Menjadi anggota Paskibra yang dipercaya mengibarkan Sang Saka Merah Putih saat Hari Kemerdekaan Indonesia, membuat peleton kami harus berlatih setidaknya 3 jam setiap hari setelah pulang sekolah. Tiga hari menjelang Upacara Hari Kemerdekaan Indonesia, kami diharuskan menginap di sekolah karena pada malam hari latihan tetap dilaksanakan.
Pada malam kedua, seluruh anggota peleton sudah tertidur pulas. Tiba-tiba sirine berbunyi dan instruktur mengharuskan kami berpakaian lengkap sebagai seorang Paskibra.
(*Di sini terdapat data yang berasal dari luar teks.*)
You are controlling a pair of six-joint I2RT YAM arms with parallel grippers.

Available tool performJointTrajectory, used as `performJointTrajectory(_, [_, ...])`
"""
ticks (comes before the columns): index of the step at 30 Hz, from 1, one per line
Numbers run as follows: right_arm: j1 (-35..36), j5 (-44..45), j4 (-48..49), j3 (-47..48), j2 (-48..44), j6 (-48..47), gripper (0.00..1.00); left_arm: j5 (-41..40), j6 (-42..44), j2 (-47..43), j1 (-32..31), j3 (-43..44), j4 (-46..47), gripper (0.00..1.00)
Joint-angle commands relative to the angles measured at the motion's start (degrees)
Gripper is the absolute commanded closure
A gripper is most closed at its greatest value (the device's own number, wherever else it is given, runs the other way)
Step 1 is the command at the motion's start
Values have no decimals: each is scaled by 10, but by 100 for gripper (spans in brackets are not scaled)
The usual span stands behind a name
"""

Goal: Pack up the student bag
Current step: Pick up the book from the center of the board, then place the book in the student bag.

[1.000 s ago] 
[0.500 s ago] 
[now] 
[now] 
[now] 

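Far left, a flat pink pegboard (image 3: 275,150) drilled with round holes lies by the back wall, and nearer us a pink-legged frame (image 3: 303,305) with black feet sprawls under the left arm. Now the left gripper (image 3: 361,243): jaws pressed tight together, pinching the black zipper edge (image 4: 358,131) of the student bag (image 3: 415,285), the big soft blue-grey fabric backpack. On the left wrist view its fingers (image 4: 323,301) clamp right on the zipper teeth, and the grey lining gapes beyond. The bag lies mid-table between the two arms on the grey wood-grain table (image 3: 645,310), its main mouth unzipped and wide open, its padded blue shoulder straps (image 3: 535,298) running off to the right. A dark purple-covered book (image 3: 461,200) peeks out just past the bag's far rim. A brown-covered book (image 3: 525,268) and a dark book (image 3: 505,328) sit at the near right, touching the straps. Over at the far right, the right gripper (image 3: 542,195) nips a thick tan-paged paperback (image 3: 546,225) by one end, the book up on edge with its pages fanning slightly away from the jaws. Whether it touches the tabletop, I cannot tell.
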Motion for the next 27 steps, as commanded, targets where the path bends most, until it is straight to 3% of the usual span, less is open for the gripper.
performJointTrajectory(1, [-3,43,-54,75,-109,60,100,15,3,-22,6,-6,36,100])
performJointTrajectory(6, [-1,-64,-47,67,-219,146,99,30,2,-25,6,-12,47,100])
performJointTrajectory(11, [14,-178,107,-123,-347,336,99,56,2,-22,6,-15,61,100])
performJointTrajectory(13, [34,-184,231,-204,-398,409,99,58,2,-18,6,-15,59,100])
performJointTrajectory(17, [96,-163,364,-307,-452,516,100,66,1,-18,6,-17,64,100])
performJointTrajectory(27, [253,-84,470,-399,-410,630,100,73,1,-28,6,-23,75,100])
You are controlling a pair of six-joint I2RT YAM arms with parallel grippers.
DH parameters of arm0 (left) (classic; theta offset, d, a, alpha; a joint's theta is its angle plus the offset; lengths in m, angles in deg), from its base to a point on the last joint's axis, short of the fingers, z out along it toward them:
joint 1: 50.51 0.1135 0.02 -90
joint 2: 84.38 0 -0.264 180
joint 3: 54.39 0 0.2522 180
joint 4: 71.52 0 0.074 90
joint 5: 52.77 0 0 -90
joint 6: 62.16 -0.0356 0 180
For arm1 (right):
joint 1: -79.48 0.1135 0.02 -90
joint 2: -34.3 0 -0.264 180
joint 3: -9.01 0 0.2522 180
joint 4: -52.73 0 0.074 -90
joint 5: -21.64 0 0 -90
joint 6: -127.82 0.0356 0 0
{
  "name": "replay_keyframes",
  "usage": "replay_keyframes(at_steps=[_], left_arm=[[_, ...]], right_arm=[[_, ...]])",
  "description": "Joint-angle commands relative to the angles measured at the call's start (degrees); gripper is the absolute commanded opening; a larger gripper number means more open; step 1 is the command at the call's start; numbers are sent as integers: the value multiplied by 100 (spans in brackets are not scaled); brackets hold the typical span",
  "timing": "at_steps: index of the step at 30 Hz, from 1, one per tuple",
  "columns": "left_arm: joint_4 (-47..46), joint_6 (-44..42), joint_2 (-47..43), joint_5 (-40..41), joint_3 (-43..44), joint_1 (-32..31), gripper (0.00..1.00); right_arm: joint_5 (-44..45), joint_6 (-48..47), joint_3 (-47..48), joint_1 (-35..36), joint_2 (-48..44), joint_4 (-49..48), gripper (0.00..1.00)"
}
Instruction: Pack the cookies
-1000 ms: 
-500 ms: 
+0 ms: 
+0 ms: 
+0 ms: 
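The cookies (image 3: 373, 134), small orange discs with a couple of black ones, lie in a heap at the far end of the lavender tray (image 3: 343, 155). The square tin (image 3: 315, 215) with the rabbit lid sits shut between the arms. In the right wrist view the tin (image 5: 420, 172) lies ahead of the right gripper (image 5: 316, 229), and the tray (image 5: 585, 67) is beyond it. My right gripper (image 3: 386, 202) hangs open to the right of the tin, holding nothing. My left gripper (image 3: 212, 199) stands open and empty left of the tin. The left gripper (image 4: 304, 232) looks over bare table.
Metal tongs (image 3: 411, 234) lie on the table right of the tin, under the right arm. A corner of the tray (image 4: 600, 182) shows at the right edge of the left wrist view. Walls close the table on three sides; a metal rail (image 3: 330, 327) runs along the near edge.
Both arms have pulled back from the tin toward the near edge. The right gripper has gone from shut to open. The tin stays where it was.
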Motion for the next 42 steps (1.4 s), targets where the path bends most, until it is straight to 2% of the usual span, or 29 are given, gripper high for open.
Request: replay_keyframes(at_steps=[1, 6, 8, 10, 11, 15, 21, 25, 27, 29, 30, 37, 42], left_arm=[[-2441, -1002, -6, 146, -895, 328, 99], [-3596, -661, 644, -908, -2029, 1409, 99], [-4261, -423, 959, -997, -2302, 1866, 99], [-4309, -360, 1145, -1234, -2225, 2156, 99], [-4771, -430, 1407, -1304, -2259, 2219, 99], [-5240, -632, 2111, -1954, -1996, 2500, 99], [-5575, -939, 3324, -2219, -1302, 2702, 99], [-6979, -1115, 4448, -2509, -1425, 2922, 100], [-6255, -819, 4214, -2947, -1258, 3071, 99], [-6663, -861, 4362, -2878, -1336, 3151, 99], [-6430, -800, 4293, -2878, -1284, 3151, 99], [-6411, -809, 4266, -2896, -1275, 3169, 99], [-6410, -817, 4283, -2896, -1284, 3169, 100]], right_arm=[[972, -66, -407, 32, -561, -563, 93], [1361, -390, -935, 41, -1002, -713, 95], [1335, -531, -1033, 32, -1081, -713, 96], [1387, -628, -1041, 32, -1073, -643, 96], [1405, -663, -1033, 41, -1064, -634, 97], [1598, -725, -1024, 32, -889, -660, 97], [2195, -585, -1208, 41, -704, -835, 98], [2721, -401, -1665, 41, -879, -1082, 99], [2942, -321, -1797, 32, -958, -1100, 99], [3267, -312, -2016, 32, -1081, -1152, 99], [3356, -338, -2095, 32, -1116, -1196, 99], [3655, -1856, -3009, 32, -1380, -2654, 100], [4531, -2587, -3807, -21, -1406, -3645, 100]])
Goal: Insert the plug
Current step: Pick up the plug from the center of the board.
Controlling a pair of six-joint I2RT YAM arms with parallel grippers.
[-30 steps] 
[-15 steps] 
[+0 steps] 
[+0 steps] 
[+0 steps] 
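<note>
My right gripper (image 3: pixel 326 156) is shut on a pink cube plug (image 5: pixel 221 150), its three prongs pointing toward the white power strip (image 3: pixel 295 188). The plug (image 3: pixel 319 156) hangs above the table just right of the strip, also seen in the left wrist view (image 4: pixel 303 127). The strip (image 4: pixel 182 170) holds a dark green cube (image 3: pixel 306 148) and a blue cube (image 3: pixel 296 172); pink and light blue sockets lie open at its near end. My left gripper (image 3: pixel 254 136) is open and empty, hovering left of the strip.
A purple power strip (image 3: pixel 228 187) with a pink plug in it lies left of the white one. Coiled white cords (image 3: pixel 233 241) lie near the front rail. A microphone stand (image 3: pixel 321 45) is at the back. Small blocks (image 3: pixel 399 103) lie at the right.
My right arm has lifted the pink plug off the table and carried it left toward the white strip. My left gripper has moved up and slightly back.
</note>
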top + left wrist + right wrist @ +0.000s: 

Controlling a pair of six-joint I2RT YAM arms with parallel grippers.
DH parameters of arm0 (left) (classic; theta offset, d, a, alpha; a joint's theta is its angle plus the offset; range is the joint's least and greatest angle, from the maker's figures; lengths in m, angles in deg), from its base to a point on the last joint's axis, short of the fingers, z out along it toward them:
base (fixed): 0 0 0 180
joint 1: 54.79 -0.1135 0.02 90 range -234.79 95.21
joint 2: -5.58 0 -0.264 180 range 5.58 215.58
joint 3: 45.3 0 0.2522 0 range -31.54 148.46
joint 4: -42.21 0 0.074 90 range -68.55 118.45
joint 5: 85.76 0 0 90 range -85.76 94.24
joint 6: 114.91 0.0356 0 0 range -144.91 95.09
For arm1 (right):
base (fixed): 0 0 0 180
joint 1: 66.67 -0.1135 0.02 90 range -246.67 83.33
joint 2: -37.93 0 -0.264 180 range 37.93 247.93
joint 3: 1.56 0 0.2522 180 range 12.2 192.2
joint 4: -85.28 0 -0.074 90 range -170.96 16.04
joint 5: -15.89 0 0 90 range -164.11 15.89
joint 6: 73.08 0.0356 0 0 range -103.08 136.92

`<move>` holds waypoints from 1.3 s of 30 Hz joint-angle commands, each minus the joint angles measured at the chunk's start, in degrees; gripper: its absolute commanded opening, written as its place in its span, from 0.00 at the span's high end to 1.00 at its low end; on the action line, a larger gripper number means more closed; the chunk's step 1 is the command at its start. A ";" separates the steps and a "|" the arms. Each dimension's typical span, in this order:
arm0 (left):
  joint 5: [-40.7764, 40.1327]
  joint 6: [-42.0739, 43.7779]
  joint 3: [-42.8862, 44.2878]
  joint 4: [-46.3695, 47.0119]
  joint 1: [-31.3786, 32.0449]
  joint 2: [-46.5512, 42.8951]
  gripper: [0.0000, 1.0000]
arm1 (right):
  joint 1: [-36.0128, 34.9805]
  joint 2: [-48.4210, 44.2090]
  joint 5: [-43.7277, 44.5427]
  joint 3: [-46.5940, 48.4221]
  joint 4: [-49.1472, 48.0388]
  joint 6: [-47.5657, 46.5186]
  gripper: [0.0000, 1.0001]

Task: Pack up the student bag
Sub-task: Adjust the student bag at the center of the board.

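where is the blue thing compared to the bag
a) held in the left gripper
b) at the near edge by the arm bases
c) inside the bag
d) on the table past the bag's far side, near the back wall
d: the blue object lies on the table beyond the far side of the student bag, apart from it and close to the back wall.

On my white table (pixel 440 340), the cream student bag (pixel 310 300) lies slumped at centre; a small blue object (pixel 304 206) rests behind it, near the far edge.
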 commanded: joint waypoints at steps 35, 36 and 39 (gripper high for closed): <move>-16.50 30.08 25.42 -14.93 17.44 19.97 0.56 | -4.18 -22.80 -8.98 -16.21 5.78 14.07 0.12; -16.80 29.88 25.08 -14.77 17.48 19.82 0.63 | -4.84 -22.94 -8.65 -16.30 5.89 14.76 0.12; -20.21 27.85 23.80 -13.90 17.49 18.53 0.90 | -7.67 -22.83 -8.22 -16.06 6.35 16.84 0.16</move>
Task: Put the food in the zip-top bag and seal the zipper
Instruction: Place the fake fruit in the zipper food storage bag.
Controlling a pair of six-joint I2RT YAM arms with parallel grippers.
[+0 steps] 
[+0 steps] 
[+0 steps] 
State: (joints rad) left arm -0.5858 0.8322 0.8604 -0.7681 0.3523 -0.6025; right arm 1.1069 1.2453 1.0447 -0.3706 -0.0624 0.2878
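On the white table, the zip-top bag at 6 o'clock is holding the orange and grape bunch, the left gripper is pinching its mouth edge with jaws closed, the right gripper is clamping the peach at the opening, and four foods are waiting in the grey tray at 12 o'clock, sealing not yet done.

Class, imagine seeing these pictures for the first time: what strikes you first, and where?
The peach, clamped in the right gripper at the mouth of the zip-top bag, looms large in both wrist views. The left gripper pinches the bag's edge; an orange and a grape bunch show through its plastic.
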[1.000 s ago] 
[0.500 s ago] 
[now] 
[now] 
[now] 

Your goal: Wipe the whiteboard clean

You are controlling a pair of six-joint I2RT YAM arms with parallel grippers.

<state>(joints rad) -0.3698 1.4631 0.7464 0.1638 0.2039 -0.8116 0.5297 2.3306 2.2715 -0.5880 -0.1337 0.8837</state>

Lampu tidak boleh dinyalakan dan kami harus siap dalam waktu 1 menit.
Jika pernah mengalami kondisi serupa denganku, pasti tahu rasanya berada antara panik dan nyawa yang belum terkumpul karena benar-benar bangun tidur. Kami semua langsung disuruh berkumpul di lapangan, berbaris sesuai peleton. Komandan memberi perintah agar istirahat di tempat. Kami menurut.
(Baca juga: Banyak Korban Pelecehan Seksual yang Tidak Berdaya Sehingga Butuh Waktu Lama untuk Terungkap. Kenapa?)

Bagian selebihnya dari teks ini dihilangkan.